PROMPT:
From the line containing "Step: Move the" to the final line of the material below, return every line exactly. Do not include pictures.

RECORDED DATA:

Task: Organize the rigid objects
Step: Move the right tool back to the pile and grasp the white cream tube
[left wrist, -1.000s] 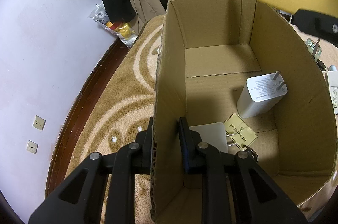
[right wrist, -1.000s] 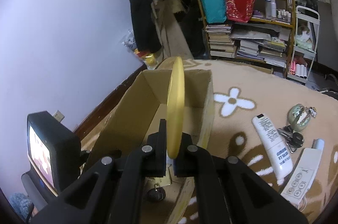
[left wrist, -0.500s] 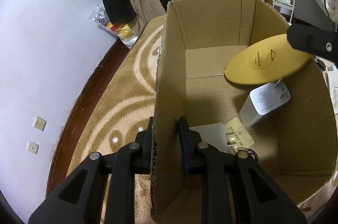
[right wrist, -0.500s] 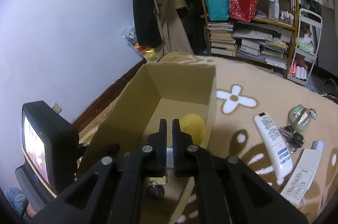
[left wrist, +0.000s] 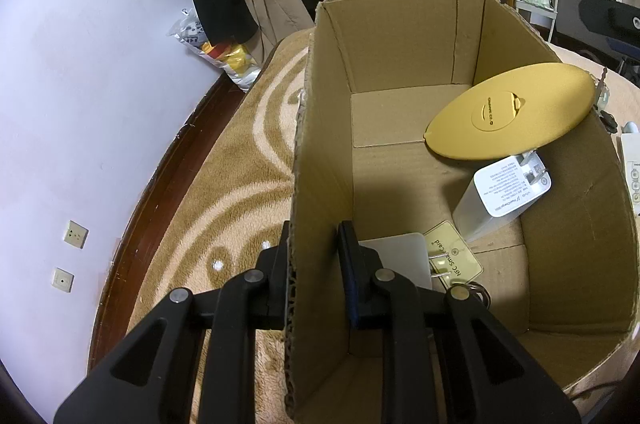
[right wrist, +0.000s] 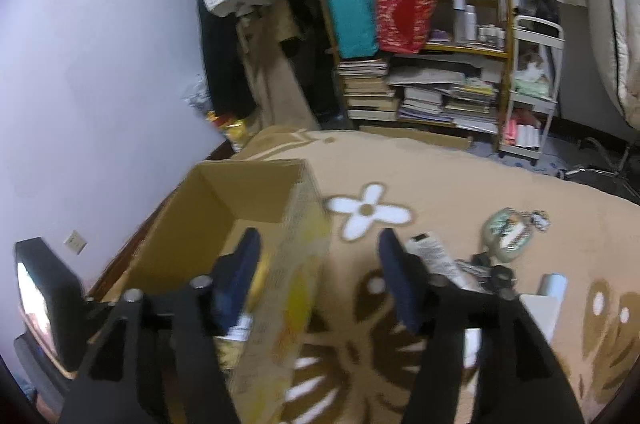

TASK SOLUTION:
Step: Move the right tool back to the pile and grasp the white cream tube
[left wrist, -1.000s] 
[right wrist, -1.000s] 
[left wrist, -0.500s] 
[right wrist, -0.500s] 
[left wrist, +0.000s] 
[right wrist, +0.000s] 

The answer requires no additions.